## TASK ITEM
Report how many lines of the data below contain "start". Give nothing besides the number.

BEGIN

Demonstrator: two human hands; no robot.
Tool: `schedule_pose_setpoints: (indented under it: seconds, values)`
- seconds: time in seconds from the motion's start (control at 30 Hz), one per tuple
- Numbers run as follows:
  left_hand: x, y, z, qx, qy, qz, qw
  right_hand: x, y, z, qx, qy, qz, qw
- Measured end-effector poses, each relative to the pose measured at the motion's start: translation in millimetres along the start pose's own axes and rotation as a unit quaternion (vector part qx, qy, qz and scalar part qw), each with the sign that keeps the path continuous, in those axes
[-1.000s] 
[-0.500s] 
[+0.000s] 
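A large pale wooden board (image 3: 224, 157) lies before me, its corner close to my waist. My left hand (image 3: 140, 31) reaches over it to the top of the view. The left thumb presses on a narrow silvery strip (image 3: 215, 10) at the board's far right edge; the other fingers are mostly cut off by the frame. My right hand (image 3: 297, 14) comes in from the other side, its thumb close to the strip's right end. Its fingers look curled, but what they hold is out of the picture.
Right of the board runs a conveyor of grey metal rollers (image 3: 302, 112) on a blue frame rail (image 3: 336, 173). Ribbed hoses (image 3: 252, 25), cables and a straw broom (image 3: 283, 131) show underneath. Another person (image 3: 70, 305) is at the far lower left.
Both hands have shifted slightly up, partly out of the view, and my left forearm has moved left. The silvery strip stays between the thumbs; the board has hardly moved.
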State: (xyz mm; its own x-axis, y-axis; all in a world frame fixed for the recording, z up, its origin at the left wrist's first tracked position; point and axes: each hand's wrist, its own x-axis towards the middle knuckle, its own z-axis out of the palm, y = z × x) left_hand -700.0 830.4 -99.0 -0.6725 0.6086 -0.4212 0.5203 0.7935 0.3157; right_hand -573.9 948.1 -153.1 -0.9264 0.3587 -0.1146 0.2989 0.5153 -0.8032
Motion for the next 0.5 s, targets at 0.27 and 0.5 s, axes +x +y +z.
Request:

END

## SOLUTION TO THIS EXERCISE
2